Problem requirements:
Work out how many lines in this listing hold the word "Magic", and give the number with nothing added.

Records supplied:
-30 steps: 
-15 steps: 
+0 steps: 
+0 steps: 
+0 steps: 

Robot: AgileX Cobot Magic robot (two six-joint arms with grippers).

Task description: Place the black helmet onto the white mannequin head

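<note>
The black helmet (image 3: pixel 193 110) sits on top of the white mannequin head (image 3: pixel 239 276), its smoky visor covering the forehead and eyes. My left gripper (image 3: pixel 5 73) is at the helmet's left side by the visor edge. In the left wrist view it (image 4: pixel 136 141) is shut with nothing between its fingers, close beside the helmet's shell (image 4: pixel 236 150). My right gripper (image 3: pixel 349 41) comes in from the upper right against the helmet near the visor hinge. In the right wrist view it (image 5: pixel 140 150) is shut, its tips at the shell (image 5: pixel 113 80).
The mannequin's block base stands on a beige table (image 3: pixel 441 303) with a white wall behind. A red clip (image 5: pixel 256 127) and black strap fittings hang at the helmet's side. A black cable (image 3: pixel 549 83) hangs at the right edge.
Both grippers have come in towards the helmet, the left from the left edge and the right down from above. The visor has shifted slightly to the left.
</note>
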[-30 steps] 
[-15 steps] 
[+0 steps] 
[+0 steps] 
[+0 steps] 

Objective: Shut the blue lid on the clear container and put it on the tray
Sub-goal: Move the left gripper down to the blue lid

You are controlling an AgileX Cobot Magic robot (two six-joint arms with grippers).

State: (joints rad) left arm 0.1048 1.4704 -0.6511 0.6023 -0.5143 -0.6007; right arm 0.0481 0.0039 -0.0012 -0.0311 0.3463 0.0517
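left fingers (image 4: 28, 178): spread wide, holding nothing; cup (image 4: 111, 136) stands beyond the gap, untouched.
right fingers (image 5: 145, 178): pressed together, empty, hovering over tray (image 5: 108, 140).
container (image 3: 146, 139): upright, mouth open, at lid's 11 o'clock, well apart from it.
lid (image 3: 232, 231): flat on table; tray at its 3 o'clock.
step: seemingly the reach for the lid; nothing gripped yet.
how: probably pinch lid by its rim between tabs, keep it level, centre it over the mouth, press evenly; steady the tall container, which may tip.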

Task response:
2